The problem with this approach is evident if you look closely at the relative spacing of the bars and the alignment of bars with text labels. Prism leaves space for the "missing" bars, that is, it interprets the empty cells as if they contained zeros. A better solution may be to set up your table to make an XY graph (format X column for Numbers), as show below.

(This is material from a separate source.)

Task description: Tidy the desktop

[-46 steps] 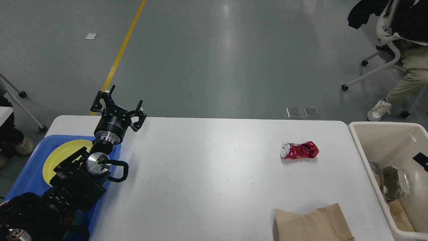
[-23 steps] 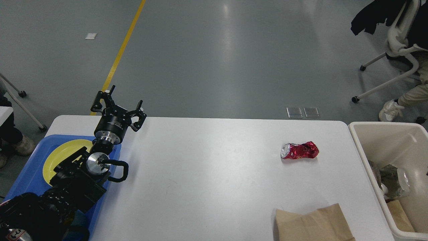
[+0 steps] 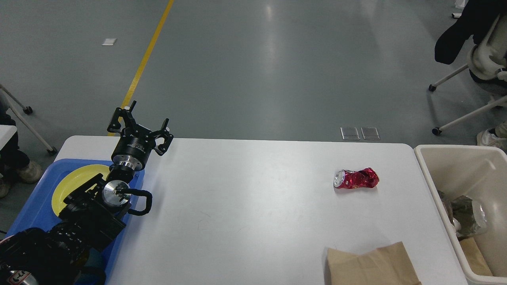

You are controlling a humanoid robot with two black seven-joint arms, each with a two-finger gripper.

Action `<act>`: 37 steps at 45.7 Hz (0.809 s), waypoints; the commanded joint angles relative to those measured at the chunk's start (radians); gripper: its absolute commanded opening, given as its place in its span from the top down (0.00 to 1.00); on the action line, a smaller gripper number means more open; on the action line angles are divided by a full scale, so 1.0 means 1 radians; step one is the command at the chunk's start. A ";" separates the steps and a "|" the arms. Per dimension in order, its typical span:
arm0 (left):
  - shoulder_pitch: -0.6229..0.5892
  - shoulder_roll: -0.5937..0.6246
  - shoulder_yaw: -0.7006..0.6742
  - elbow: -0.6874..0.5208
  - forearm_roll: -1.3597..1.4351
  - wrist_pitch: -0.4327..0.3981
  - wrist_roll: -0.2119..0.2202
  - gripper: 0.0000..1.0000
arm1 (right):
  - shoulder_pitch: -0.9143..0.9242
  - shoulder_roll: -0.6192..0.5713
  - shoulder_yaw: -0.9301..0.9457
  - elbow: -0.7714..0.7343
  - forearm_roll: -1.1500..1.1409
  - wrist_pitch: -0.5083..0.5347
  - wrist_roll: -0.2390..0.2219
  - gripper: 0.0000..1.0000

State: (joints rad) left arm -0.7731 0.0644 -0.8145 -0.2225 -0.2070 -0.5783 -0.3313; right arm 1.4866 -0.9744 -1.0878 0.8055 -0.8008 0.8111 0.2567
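The desktop (image 3: 245, 206) looks smooth and matt white, with faint scuffs. The can (image 3: 355, 178) is crumpled metal, its red skin glossy and its end bare silver. The bag (image 3: 370, 265) is brown paper, matt and creased. The tray (image 3: 29, 209) looks like blue plastic, and the yellow plate (image 3: 73, 182) in it is smooth. My left gripper (image 3: 138, 118) is matt black, on a polished metal wrist ring. The bin (image 3: 435, 174) is smooth beige plastic. The grey floor (image 3: 253, 67) has a soft sheen.
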 commanded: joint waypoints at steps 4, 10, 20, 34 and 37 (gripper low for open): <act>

Here, the X coordinate determines the horizontal position of the symbols. The resulting graph will show your values as point symbols, but you can change those symbols to "spikes" (in the Format Symbols and Lines dialog, drop down the Shape list box and make the fourth choice from the bottom). Finally, change the numbers along the X axis to text labels using "custom ticks" (double-click on the X axis, then choose Custom Ticks). Here are the custom tick settings for this example:

Here's the graph:

Alternatives to Bar Graphs

We've just shown an example of using an XY graph that actually looks like a bar graph to solve a bar-spacing problem. This technique is useful anytime you want to show data using bars, but you want to position the bars horizontally according to the value of an X coordinate rather that spacing them evenly. It's also useful for graphs that contain both bars and lines. Here are some examples:

  1. Combining bars and lines on the same graph is demonstrated in another step-by-step example, Combining a Bar Graph with a Line Graph.
  2. Creating a histogram, particularly when you wish to superimpose a line showing an ideal frequency distribution.
  3. Creating a mass spectograph, where symbols on the XY plot are replaced by "spikes", or bars of zero width.

Finally, another alternative to ordinary bar graphs, the column bar graph – recommended when your data has only one grouping variableis illustrated in Creating a Column Bar Graph.